What this task involves — For the entries below, the result should be an exact transcription of the lines from the one with "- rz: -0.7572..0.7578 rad" up to and including the one with "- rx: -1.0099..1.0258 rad", and only those.

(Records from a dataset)
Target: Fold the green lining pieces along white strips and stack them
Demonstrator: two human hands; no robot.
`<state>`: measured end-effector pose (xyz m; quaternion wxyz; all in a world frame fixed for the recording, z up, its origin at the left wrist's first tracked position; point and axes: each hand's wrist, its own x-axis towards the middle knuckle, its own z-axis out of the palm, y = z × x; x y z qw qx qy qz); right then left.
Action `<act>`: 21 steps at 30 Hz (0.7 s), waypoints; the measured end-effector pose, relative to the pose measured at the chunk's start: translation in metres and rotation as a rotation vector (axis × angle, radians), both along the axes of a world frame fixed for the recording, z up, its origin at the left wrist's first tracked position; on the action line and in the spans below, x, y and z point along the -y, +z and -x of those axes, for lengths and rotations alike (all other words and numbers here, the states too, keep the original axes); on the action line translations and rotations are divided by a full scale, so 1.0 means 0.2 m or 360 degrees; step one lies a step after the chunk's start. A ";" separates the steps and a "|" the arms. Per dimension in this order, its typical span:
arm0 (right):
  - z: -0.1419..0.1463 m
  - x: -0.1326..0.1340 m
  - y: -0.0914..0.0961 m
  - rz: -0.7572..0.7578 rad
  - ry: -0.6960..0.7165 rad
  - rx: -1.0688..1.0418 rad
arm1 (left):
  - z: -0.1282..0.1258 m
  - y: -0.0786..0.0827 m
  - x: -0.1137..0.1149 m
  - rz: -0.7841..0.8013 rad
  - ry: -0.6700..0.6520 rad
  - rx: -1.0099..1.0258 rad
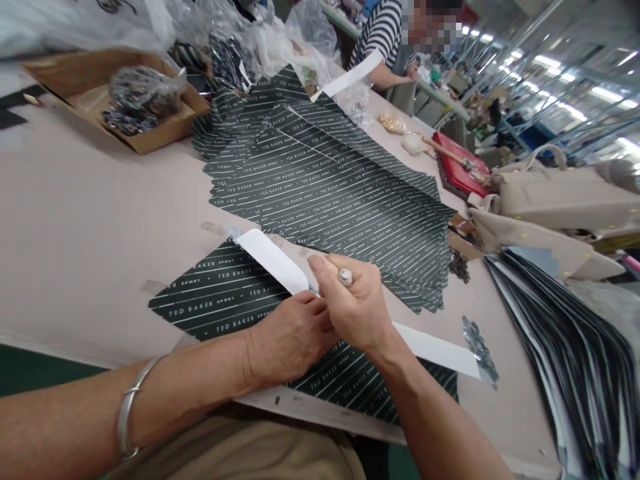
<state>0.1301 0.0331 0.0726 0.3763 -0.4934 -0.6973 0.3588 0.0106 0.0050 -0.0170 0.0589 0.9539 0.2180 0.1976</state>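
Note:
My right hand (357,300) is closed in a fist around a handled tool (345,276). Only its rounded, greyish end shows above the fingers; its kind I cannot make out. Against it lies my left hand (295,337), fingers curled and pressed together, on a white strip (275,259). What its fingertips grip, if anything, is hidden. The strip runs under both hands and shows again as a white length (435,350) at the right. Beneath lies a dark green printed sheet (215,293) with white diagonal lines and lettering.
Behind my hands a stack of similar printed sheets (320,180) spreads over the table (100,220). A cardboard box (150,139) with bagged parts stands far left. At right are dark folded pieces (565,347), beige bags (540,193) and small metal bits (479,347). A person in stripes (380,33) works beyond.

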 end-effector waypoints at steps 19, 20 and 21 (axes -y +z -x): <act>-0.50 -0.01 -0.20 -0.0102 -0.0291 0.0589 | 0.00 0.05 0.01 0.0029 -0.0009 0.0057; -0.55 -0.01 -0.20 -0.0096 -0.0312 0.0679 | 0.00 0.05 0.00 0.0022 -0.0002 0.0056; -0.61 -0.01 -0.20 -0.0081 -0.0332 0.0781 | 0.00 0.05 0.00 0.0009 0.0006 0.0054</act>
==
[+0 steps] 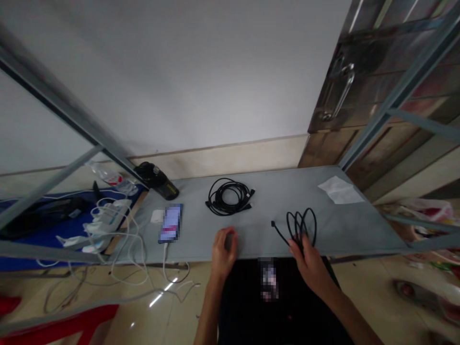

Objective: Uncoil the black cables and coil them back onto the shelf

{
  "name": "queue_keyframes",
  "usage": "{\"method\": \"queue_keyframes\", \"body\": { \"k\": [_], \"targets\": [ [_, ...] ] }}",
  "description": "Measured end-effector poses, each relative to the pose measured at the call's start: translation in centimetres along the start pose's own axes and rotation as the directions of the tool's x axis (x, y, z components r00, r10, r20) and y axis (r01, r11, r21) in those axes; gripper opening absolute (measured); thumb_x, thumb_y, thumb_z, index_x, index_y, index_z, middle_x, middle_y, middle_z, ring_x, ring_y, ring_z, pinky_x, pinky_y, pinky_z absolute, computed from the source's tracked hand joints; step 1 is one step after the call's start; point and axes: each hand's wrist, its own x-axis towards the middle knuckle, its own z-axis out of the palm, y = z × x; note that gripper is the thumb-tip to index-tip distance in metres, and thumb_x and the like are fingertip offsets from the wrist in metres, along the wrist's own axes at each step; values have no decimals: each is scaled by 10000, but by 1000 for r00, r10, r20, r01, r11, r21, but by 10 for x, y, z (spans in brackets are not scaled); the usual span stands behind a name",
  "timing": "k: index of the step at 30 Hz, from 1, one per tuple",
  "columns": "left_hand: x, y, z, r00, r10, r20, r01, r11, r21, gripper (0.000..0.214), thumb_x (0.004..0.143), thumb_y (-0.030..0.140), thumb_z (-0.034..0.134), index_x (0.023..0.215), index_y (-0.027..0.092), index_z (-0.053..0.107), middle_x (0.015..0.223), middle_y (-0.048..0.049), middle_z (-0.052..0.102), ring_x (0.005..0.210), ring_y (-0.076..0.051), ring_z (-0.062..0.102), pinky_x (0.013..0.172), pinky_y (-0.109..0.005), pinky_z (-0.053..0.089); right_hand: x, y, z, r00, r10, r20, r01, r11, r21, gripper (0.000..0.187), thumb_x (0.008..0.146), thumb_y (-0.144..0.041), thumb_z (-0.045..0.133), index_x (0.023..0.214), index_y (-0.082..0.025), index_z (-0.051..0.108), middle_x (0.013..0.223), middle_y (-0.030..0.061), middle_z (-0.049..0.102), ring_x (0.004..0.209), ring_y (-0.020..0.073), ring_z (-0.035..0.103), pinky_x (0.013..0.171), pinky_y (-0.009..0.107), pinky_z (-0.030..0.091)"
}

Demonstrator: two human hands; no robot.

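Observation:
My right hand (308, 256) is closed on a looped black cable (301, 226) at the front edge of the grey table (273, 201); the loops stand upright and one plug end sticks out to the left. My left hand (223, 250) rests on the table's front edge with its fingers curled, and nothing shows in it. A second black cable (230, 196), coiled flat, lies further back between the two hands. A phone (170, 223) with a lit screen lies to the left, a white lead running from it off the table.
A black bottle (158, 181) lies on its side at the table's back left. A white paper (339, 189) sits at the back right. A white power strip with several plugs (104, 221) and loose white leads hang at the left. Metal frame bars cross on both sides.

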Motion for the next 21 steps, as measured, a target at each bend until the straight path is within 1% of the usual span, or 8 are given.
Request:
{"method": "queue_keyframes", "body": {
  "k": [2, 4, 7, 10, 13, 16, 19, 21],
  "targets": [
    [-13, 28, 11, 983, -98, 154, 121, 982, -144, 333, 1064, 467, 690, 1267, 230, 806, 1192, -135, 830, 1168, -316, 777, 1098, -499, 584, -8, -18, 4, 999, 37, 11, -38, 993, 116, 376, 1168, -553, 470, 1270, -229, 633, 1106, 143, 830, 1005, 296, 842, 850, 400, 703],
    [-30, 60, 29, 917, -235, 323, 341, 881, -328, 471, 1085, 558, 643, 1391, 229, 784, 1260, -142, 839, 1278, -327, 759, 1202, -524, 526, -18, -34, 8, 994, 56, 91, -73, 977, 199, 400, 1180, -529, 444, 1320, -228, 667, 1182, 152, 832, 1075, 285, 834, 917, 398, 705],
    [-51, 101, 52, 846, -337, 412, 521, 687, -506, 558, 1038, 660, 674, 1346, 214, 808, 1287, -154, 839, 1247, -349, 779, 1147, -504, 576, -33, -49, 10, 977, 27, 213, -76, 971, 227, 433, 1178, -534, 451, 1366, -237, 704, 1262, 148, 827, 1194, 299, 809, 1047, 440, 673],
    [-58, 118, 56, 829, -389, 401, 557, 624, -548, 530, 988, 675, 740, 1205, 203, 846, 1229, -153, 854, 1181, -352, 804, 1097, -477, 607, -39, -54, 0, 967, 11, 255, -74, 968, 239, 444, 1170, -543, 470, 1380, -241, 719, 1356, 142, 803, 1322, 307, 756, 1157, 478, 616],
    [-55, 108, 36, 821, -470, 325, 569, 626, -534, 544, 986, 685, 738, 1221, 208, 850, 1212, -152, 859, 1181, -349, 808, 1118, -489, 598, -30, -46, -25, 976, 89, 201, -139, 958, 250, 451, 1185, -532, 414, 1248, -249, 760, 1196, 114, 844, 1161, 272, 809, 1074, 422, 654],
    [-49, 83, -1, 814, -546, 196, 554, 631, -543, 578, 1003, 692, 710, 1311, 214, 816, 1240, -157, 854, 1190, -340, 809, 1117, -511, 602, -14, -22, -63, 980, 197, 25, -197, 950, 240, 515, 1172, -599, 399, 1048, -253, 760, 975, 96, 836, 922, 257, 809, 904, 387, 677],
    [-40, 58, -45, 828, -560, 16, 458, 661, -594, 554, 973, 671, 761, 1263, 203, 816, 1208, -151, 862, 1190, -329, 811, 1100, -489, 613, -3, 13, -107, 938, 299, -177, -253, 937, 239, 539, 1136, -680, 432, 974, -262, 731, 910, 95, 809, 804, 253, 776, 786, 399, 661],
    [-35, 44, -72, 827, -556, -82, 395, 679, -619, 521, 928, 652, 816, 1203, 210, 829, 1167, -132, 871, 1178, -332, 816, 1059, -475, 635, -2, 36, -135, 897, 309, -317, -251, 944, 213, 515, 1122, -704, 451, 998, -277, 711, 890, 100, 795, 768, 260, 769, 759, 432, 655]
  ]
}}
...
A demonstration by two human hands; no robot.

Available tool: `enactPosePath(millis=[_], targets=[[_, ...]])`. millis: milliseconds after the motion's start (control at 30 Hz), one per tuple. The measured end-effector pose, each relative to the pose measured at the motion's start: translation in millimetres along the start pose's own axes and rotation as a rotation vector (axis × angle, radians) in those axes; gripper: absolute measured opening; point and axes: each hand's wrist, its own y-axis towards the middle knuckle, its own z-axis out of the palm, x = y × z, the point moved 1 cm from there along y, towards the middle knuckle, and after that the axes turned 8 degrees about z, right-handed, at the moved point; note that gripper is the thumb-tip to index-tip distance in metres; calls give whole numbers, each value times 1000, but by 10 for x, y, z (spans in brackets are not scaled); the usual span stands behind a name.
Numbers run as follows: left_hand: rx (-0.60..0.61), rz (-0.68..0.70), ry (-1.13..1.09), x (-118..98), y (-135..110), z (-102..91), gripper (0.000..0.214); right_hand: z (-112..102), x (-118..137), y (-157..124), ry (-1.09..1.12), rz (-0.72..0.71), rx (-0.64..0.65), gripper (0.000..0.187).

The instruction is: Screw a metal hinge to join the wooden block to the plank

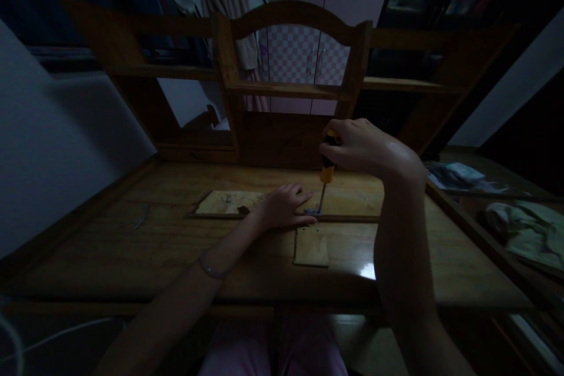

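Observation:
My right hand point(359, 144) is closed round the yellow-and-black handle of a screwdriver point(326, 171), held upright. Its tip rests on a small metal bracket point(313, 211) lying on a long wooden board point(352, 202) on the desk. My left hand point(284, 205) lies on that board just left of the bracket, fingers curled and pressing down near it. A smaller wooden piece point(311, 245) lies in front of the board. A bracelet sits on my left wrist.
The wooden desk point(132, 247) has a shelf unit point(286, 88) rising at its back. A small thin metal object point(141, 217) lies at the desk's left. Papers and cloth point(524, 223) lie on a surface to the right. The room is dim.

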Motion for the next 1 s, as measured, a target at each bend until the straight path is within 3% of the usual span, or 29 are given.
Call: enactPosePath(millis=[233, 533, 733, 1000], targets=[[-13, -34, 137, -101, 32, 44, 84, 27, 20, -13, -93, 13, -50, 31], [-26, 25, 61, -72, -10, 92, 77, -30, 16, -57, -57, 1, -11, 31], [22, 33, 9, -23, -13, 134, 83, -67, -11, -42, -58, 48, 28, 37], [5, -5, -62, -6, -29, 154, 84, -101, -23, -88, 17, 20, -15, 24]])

Response to the exercise —
  - rz: -0.7572..0.7578 rad
  - ry: -0.6960..0.7165 rad
  - rx: -1.0688..1.0418 rad
arm1 (left):
  - z: -0.1282..0.1258 m
  - y: -0.0786..0.0827 m
  - x: -0.1137..0.1149 m
  - rz: -0.7841..0.8013 rad
  - ry: -0.6700..0.6520 rad
  - rx: -1.0099..1.0258 rad

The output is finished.